Origami kayaks, apparently, are useful because they are so light. A regular kayak may look light, but may be quite cumbersome and difficult to carry, especially if one is numbered amongst the weaker brethren, which most of us are. I happen to have a pedal kayak, which is another thing altogether, and that is extremely heavy. This has retractable wheels, which enable the weaker brethren (them again) to wheel it into the water single-handed.
The attractions of an origami kayak are so obvious that my wife felt moved to write to an American origami kayak company and enquire about whether their revolutionary origami kayaks might be available in this country at any point. And that is the background to the receipt of their e-mail over the weekend.
The gist of the e-mail was that the inventors of the origami kayak were actively investigating the possibility of exporting their kayaks to Europe where, they felt, there were many people waiting for the chance to combine origami (an indoor pursuit) with the greater challenge of kayaking (an outdoor pursuit). They assured us that they would keep us informed about the progress of their negotiations.

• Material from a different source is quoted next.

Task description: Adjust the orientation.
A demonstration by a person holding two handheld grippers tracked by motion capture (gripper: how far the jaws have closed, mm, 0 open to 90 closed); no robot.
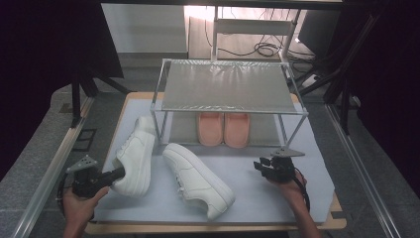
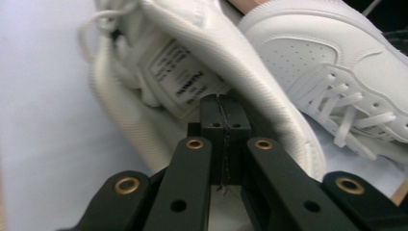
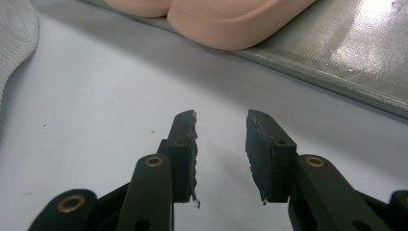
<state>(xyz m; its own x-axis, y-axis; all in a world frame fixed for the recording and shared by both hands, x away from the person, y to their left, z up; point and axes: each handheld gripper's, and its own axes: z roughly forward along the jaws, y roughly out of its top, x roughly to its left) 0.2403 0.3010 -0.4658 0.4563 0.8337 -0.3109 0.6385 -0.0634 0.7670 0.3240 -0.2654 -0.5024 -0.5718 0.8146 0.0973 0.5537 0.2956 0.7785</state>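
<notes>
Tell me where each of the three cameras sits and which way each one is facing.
High view: above the person's side, looking forward and down at the rack; both hands and grippers enter from below.
Left gripper view: rides the left gripper, facing the left sneaker; its jaws are shut on the collar.
Right gripper view: rides the right gripper, facing the pink slippers; its jaws are open.
Shared: both gripper views catch the second sneaker.

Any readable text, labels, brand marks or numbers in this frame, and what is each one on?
One printed label, none of it legible: the white label sewn inside the tongue of the white sneaker that the left gripper has pinched carries several lines of dark print, too blurred and tilted to read.
Second sneaker, pink slippers, shoe rack: no text or marks visible.
</notes>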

But then came the highlight of the e-mail – the signing off. They might have said Yours truly or Best wishes, or even Kind regards. They said none of these things. Nor did they resort to the friendly and casual Cheers! with which some people put a finishing touch to their e-mails. They wrote, instead, Blessings for inner peace and unfolding freedom.
I was very touched by this. It was not as if we had written to the Dalai Lama: this was an origami kayak company. Yet here they were conferring on us their blessings, something that has profound implications. This meant that they wanted us to be fortunate, to be happy. They did not merely want us to have their best wishes or kind regards – such things are two-a-penny; they wanted to bless us. And that, of course, has spiritual significance. This was clearly a company with soul, and one that believed that others, too, were possessed of a soul.

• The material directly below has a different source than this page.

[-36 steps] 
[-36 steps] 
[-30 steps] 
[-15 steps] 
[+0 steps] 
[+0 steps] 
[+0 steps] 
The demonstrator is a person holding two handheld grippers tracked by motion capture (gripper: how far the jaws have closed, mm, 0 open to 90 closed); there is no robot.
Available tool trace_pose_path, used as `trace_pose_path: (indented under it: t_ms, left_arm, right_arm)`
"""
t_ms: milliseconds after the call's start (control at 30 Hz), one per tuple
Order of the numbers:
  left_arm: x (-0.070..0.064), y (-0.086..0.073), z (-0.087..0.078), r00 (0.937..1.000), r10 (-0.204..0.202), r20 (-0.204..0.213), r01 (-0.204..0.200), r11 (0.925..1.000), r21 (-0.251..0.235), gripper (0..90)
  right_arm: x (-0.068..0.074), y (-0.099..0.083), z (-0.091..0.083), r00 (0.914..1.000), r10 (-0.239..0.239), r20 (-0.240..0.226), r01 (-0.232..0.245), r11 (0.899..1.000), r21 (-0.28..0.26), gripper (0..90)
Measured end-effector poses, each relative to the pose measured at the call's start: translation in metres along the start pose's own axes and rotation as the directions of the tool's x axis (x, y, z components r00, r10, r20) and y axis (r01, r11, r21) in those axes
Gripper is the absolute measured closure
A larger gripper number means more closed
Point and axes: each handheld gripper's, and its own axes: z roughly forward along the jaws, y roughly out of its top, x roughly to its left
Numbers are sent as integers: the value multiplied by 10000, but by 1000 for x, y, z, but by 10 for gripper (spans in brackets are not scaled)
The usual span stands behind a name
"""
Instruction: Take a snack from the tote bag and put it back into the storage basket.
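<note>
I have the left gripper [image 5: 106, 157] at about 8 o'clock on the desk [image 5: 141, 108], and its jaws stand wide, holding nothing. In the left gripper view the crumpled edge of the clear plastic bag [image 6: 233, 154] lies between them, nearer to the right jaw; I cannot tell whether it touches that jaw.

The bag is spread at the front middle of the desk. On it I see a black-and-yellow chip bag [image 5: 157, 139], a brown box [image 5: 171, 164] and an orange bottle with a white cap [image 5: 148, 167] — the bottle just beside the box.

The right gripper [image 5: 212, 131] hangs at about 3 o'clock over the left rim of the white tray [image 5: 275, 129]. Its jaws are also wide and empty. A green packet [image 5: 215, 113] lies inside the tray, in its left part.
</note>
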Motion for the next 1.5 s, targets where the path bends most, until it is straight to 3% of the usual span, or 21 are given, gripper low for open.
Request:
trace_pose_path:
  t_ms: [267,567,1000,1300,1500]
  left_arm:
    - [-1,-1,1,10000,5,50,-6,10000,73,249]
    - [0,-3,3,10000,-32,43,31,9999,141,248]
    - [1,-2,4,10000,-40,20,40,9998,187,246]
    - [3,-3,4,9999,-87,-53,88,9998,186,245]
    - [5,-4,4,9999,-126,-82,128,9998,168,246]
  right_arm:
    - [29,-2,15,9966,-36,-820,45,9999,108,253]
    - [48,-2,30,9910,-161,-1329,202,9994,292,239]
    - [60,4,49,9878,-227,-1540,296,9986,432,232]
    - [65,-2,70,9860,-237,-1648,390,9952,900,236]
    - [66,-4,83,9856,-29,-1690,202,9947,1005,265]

But what about unfolding freedom? I spent several hours contemplating the significance of this. One possibility is that this wish was tied to a recognition that we share, on both sides of the Atlantic, experience of a lockdown. We are both in the same kayak together, so to speak. By wishing us unfolding freedom they were expressing the hope that we shall both be released from strict lockdown in the future, but only in an orderly manner. That is very important. Had they simply said Freedom! or something of that sort, then that might have been taken for an impatient rejection of restraint.
A cry of Freedom! might be heard on the lips of one who is hostile to the idea of caution in the removal of restrictions on travel and socialising. Unfolding freedom is freedom delivered step by step – in other words the approach being advocated by the various governments in the United Kingdom. Blessings for inner peace and unfolding freedom, now please wash your hands could even be a slogan that the authorities here might use to good effect, perhaps at the end of a rebuke directed at Rangers supporters, just to show that nothing was being held against them personally.

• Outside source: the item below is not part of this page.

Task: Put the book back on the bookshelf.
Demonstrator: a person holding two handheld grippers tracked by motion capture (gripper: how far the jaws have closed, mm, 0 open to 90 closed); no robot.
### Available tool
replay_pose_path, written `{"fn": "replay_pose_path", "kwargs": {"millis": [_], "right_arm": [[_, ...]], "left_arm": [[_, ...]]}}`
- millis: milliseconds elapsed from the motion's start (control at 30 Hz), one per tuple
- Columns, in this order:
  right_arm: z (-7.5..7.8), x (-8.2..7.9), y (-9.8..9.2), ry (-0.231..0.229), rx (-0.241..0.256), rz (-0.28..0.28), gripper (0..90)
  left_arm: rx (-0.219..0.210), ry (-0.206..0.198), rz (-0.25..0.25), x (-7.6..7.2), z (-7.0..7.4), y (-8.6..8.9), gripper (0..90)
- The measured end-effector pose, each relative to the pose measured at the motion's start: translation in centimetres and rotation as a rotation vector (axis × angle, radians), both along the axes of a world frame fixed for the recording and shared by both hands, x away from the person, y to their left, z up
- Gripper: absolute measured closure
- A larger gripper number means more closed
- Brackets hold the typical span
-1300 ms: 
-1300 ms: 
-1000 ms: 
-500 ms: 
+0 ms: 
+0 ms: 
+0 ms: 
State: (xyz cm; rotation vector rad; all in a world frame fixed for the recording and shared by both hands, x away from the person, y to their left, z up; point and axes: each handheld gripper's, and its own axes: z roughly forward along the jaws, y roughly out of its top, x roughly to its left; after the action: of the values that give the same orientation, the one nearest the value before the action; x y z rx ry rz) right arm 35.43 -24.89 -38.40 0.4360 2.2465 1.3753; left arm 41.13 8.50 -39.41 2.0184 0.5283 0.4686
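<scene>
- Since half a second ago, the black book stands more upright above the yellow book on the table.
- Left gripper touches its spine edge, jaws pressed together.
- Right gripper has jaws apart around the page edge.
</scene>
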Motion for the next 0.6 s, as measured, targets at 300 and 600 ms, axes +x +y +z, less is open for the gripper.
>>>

Then I realised that I had missed something, and that was the association of the word unfolding. And at that point I realised that this wish of inner peace, touching though it was, was linked to some form of unfolding, and that the unfolding in question was not that of freedom but was productive of freedom. In other words, if you are to achieve inner peace – a desirable goal, of course – then one way of achieving it is to buy an origami kayak that will, in turn, give you the freedom that you get from being able to get out on the water. Looked at it in this light, this charming way of signing off from an e-mail had become a piece of practical advice designed to encourage the purchase of an origami kayak.
In spite of that, I think that as a parting shot Blessings for inner peace and unfolding freedom is rather a nice way of ending an e-mail, and people may like to use it more generally.
But there are so many things to worry about in relation to e-mails. Should you, for instance, reach out to people? There is a lot of reaching out going on at present. We used to say speak to or contact, but now, it seems, we must reach out. And how do you reply to one who has reached out to you? You circle back, apparently. This sounds a bit like instructions for Scottish country dancing. Reach out to your partner, circle back, and then press send. Repeat twice.